* **WORK TASK**: From the data underneath, reproduce exactly the stretch that begins at the line with "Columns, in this" and ends after the line with "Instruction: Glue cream".

************

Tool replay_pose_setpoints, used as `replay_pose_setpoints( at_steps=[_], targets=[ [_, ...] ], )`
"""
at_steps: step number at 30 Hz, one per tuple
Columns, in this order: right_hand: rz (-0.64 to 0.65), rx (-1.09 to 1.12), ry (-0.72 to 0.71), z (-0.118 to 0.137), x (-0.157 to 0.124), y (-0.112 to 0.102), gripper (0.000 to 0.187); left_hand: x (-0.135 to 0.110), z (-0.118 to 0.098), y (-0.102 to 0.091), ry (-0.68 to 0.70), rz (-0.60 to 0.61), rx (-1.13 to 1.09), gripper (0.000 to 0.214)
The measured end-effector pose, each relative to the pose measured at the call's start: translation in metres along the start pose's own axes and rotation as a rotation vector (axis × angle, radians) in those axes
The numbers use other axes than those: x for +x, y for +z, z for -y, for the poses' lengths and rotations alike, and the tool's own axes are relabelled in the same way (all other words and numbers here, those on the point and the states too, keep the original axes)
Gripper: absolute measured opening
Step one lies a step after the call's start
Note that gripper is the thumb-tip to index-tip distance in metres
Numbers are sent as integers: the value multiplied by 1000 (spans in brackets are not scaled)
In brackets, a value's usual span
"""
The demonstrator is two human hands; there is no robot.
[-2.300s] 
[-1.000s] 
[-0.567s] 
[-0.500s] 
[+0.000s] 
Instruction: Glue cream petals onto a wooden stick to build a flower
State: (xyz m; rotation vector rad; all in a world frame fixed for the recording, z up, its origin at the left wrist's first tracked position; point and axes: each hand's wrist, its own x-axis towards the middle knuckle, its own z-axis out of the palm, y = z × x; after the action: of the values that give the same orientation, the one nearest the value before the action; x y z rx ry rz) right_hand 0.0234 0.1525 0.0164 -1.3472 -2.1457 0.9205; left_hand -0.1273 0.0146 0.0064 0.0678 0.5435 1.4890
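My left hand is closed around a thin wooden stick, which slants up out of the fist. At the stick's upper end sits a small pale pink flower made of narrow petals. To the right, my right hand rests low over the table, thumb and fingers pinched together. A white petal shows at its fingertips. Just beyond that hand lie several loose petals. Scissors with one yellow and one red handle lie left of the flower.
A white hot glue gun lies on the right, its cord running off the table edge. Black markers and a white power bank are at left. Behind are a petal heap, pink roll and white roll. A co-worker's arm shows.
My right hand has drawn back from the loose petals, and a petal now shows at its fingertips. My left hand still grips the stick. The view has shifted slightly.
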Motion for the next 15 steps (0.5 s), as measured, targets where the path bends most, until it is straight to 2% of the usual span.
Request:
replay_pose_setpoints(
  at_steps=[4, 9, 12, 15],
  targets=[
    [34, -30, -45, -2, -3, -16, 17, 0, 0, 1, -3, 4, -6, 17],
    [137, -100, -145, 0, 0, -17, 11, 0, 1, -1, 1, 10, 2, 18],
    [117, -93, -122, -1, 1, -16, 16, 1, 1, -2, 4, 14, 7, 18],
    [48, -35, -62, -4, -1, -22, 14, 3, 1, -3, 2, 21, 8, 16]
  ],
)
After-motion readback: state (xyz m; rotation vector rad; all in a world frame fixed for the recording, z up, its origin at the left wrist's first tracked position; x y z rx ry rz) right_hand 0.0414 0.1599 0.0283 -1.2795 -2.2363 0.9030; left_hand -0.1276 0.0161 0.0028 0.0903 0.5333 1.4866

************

* **SOLUTION BELOW**:
Columns, in this order: right_hand: rz (-0.64 to 0.65), rx (-1.09 to 1.12), ry (-0.72 to 0.71), z (-0.118 to 0.137), x (-0.157 to 0.124), y (-0.112 to 0.102), gripper (0.000 to 0.187); left_hand: x (-0.135 to 0.110), z (-0.118 to 0.098), y (-0.102 to 0.091), ry (-0.68 to 0.70), rz (-0.60 to 0.61), rx (-1.13 to 1.09), gripper (0.000 to 0.214)
The measured end-effector pose, each relative to the pose measured at the call's start: translation in metres along the start pose's own axes and rotation as a rotation vector (axis × angle, radians) in those axes
The numbers use other axes than those: x for +x, y for +z, z for -y, for the poses' lengths and rotations alike, and the tool's own axes are relabelled in the same way (all other words and numbers here, those on the point and the states too, keep the original axes)
Gripper: absolute measured opening
Step one lies a step after the call's start
Note that gripper is the thumb-tip to index-tip distance in metres
Numbers are sent as integers: the value multiplied by 1000 (spans in brackets are not scaled)
In brackets, a value's usual span
"""
The demonstrator is two human hands; there is no robot.
[-2.300s] 
[-1.000s] 
[-0.567s] 
[-0.500s] 
[+0.000s] 
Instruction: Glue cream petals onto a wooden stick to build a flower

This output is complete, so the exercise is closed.